* Task statement:
Repeat exactly, and only, the lines of the entries below from the one with "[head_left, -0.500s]" through the one with "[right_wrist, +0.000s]", both ends included.

* Provided records:
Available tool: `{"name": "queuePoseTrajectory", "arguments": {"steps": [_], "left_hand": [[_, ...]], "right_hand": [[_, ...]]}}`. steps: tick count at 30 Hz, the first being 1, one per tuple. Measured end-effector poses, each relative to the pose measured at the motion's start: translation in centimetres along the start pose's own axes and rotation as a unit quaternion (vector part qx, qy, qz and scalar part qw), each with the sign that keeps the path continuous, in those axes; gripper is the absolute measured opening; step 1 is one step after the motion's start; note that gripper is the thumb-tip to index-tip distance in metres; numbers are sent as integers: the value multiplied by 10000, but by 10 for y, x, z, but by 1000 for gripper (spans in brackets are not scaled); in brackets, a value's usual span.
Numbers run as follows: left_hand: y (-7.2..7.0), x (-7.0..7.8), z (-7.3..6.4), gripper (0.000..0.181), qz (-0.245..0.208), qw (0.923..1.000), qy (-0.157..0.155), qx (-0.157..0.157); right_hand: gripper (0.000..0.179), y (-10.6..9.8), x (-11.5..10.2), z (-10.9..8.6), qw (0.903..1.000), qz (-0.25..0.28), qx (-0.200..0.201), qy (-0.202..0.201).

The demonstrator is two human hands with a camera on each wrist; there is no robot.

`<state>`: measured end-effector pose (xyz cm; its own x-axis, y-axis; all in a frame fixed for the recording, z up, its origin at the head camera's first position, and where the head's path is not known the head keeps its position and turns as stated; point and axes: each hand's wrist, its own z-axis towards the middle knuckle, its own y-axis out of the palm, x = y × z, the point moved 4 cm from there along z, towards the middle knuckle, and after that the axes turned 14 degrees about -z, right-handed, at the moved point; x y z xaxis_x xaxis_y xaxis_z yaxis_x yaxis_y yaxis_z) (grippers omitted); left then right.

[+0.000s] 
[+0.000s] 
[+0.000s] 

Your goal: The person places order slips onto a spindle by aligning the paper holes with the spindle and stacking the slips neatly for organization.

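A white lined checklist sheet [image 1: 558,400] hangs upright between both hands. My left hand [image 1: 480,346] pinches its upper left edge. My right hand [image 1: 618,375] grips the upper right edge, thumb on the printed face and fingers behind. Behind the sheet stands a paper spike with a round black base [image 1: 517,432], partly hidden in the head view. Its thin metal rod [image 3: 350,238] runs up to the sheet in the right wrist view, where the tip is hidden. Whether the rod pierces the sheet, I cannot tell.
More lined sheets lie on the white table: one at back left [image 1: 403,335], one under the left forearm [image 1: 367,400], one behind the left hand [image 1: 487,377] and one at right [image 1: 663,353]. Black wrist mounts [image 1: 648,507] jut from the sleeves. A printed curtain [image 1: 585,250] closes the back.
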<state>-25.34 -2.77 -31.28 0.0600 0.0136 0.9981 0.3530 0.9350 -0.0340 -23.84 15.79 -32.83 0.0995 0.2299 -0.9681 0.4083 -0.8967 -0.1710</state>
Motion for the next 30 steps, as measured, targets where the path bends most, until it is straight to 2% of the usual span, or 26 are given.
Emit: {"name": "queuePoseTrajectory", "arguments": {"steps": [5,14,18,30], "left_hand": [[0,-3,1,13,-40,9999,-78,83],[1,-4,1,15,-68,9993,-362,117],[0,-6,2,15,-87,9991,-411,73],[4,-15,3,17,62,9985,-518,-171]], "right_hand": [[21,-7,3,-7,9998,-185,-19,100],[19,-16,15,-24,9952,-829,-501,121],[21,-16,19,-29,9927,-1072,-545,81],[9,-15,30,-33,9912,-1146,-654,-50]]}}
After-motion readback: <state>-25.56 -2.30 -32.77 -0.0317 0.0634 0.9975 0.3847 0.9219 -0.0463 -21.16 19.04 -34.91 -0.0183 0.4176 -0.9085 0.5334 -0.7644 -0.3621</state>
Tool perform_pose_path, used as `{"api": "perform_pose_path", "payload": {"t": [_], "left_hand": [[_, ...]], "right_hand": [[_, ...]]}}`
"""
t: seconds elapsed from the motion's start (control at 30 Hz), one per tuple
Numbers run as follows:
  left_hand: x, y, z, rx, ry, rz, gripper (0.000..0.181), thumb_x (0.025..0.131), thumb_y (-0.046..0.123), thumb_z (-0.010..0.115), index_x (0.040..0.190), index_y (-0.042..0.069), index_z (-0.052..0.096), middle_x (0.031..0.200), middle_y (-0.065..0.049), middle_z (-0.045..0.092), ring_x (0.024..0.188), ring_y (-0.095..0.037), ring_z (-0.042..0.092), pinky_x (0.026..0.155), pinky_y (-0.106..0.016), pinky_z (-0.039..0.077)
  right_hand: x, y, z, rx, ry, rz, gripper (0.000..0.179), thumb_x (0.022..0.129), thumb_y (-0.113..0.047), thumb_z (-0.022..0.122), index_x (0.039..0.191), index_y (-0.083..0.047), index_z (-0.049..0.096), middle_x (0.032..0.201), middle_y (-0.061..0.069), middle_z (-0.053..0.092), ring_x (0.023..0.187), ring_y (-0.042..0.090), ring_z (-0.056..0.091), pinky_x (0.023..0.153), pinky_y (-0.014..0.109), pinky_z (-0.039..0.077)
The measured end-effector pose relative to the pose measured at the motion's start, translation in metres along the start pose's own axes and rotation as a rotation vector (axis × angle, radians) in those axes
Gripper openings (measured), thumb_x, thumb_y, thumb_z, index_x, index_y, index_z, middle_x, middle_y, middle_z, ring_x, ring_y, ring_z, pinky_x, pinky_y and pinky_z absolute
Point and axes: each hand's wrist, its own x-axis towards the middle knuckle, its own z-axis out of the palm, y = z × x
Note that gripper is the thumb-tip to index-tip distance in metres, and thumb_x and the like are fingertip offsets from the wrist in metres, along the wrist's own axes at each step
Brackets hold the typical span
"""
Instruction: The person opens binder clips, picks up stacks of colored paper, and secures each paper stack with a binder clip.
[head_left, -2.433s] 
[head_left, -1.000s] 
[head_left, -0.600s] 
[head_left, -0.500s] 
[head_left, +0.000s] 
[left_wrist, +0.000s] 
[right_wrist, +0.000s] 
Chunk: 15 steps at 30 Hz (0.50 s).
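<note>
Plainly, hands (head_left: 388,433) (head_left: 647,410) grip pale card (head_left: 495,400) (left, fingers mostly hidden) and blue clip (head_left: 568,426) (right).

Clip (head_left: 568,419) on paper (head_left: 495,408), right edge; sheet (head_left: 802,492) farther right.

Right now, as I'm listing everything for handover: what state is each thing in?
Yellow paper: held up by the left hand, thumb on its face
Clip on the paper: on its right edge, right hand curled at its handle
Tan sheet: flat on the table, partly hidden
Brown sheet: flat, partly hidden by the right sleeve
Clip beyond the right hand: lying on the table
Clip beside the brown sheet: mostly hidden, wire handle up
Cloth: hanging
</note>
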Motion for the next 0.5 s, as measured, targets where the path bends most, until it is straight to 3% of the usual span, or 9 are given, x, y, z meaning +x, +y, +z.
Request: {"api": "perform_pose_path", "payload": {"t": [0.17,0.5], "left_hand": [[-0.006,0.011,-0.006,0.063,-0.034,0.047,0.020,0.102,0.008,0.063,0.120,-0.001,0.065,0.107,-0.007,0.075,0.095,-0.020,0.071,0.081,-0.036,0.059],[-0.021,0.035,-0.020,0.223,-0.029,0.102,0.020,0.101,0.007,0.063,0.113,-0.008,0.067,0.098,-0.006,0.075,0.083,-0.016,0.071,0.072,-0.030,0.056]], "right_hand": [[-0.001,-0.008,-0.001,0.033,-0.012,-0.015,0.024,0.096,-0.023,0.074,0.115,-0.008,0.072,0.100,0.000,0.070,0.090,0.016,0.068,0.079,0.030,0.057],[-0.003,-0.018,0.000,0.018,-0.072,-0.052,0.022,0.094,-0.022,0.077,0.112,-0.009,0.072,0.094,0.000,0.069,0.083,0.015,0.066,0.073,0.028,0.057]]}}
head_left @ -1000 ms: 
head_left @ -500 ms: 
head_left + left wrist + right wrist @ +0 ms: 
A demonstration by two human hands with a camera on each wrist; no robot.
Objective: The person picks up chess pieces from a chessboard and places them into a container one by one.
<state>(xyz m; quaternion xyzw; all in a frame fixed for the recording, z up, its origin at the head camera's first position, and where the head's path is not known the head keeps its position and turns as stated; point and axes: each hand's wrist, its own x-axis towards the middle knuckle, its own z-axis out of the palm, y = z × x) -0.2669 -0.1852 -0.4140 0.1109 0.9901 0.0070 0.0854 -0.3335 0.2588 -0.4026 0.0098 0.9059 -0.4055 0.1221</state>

* Answer section:
[head_left, -0.500s] 
[head_left, +0.000s] 
[left_wrist, +0.000s] 
[right_wrist, +0.000s] 

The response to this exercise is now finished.